» **Problem requirements**
In the listing below, how many lines hold the string "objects"? Reply with the number and nothing else.

··· Provided data ···

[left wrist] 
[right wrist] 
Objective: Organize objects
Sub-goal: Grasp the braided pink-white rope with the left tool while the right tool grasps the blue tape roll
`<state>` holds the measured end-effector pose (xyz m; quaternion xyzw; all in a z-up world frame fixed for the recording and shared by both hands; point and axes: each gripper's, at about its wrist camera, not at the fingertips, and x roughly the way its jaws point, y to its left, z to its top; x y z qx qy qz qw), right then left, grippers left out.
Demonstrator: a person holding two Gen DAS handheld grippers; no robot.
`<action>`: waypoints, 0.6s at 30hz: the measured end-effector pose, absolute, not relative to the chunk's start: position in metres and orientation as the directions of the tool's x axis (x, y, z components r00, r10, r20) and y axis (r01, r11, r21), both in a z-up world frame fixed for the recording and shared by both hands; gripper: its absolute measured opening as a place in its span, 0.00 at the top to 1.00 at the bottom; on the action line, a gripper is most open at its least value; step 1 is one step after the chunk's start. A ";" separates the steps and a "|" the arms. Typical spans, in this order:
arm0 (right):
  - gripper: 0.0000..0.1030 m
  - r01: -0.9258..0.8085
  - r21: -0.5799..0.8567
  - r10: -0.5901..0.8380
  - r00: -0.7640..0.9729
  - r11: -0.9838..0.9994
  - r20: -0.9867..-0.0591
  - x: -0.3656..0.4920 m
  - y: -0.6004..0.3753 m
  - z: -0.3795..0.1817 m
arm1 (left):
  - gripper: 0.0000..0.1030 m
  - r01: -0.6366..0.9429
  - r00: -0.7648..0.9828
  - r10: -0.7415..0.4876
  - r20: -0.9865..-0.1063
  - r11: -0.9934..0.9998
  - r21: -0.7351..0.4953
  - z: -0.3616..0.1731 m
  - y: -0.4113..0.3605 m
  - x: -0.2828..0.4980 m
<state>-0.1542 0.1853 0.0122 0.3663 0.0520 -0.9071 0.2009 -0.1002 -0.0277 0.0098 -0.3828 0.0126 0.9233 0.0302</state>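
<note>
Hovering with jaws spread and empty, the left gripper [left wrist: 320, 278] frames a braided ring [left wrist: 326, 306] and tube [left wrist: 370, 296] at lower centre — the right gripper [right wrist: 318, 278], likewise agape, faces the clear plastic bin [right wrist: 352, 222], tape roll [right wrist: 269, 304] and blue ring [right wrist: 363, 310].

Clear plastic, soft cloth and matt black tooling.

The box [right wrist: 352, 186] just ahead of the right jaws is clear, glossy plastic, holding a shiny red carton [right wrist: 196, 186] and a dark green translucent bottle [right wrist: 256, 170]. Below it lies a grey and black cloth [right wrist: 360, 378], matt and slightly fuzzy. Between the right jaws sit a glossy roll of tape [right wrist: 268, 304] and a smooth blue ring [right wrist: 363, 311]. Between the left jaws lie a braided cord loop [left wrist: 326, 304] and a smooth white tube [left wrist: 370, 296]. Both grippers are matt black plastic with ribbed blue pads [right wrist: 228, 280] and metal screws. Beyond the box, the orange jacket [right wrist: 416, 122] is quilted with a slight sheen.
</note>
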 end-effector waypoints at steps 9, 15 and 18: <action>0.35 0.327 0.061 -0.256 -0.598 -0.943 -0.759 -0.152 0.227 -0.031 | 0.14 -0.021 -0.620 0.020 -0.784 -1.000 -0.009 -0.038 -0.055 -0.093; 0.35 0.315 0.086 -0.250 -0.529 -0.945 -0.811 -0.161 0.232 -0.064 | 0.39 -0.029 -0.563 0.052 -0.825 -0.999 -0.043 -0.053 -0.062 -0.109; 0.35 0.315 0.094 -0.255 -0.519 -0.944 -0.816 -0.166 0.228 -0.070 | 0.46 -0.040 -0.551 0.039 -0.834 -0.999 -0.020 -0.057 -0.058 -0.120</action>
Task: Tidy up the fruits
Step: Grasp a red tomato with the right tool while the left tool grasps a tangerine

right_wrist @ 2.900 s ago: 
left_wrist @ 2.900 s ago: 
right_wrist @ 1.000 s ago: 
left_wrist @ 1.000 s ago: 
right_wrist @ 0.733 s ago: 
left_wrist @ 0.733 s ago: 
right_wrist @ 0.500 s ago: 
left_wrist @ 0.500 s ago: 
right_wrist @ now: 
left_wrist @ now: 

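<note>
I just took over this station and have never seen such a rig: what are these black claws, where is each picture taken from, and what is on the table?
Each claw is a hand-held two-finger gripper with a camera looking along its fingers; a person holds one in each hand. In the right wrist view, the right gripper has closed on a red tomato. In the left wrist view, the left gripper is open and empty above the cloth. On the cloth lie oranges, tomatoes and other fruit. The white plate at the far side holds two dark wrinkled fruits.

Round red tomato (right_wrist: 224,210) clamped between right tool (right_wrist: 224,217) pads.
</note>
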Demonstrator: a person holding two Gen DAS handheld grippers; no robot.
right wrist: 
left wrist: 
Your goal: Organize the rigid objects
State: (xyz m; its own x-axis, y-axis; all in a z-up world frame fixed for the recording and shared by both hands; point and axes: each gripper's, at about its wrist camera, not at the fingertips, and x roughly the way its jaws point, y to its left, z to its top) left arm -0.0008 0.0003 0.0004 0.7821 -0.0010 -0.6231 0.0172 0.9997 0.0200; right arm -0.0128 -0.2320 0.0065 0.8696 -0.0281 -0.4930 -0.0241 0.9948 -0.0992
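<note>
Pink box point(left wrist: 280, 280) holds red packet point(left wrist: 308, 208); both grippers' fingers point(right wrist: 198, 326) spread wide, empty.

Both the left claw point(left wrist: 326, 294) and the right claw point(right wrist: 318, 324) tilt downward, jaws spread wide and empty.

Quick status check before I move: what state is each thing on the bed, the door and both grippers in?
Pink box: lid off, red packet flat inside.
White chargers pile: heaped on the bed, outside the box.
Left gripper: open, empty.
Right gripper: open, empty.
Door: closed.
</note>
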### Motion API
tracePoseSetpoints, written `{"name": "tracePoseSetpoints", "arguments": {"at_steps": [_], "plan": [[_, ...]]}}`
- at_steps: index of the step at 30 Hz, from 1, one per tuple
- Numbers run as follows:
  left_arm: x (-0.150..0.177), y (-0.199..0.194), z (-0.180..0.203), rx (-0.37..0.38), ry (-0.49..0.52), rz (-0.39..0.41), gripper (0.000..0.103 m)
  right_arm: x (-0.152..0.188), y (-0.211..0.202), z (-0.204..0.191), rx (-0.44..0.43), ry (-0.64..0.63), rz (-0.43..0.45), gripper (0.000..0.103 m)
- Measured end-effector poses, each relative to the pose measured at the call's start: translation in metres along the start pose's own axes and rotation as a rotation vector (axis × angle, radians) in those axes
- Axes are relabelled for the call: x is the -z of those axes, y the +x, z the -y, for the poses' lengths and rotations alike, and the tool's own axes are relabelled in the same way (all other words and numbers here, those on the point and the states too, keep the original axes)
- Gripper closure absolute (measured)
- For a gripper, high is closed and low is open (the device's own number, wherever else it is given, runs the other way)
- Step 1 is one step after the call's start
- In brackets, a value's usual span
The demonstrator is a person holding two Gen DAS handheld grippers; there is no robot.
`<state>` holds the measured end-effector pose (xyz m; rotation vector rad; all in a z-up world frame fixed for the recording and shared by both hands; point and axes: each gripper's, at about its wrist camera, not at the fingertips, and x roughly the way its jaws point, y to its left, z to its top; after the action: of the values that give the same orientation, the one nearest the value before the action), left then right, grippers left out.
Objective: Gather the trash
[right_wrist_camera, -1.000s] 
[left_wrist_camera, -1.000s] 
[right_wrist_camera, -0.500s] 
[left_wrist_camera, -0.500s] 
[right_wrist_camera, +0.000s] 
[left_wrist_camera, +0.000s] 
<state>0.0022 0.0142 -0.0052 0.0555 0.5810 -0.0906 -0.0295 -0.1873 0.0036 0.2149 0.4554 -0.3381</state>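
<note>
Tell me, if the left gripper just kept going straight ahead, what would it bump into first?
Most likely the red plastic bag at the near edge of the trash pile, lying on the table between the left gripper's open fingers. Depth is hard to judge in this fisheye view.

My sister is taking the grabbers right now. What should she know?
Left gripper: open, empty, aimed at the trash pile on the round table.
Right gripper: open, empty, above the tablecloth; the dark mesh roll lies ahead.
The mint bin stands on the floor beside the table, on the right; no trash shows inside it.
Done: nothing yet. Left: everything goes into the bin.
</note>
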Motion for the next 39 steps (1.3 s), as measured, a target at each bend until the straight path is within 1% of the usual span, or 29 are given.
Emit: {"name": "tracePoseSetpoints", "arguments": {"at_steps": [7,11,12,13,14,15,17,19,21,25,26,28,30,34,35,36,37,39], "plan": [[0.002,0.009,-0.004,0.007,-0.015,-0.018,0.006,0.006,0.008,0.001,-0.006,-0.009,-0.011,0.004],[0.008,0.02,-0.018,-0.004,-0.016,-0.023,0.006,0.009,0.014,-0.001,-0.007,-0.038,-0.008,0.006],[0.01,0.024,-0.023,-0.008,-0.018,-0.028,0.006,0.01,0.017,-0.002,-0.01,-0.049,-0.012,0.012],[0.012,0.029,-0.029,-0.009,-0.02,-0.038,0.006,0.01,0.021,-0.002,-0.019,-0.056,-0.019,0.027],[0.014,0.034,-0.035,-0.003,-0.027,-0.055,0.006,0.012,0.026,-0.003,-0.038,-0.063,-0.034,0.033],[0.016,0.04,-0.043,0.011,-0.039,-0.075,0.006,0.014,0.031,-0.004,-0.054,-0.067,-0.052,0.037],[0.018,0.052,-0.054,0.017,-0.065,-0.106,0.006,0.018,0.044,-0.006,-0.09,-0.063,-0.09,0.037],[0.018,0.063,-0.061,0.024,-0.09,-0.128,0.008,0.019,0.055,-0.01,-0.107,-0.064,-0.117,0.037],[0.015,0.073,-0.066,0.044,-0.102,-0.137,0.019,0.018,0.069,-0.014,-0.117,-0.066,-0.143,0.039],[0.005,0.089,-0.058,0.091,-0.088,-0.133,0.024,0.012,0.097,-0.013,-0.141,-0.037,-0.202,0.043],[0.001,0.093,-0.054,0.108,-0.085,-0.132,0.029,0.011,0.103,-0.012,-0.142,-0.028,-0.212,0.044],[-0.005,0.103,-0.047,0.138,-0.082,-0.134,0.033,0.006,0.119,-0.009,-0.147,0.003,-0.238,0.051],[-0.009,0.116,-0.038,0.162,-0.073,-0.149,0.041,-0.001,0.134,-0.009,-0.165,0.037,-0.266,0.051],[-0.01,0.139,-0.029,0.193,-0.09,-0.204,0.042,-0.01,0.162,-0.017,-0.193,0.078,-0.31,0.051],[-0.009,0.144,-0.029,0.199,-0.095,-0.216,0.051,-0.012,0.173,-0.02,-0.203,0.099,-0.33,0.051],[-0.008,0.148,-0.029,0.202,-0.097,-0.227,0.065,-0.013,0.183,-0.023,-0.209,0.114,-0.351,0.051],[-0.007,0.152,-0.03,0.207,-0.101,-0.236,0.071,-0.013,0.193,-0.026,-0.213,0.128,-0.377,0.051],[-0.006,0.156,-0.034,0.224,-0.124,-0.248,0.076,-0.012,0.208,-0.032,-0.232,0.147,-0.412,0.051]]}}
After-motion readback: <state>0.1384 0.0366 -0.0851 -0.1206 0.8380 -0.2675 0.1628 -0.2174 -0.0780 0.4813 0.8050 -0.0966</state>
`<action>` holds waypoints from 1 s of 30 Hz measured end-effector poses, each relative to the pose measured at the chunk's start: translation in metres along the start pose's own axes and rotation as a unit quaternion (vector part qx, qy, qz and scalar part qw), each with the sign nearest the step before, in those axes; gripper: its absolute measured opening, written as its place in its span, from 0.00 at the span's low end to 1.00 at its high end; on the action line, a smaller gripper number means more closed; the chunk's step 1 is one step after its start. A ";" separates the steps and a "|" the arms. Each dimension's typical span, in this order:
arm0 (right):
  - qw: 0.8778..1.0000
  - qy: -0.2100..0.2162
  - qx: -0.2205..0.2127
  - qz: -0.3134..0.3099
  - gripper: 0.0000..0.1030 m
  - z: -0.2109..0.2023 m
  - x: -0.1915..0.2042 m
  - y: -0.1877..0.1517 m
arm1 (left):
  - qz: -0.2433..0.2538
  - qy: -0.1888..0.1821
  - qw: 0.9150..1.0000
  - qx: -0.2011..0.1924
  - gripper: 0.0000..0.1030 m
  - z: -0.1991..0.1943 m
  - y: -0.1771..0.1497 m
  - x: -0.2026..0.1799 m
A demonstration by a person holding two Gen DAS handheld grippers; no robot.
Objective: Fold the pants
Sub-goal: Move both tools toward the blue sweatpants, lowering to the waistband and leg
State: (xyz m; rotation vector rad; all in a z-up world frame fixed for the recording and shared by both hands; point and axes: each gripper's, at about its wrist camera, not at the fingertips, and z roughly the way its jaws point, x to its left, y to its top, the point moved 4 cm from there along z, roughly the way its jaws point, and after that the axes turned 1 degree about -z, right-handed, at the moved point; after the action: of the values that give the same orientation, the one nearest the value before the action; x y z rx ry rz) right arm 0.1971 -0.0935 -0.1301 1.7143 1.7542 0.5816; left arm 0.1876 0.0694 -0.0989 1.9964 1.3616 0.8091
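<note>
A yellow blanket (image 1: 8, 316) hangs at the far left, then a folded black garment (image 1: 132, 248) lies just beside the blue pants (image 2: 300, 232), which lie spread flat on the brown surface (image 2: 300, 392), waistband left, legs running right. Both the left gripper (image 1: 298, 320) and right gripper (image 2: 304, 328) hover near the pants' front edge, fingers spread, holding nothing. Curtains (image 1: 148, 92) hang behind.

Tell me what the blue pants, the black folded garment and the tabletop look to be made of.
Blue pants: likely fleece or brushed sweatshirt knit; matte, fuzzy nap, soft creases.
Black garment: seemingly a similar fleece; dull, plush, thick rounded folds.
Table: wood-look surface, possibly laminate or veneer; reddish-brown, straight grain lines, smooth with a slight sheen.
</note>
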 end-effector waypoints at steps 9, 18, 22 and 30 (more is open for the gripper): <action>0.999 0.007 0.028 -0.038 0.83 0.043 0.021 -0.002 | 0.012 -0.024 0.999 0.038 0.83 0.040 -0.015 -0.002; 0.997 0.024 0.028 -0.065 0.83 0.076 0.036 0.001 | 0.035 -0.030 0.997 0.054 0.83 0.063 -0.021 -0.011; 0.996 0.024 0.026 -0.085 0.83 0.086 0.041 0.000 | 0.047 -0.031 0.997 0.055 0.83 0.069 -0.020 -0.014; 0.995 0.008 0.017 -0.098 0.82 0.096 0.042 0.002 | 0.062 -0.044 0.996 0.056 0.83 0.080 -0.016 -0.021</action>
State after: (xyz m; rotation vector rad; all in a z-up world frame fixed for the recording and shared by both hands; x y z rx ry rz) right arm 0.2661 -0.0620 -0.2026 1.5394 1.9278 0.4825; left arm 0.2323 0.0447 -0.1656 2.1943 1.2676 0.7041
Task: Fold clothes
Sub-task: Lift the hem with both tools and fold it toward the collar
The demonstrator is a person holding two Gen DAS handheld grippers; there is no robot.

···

» **Task result**
2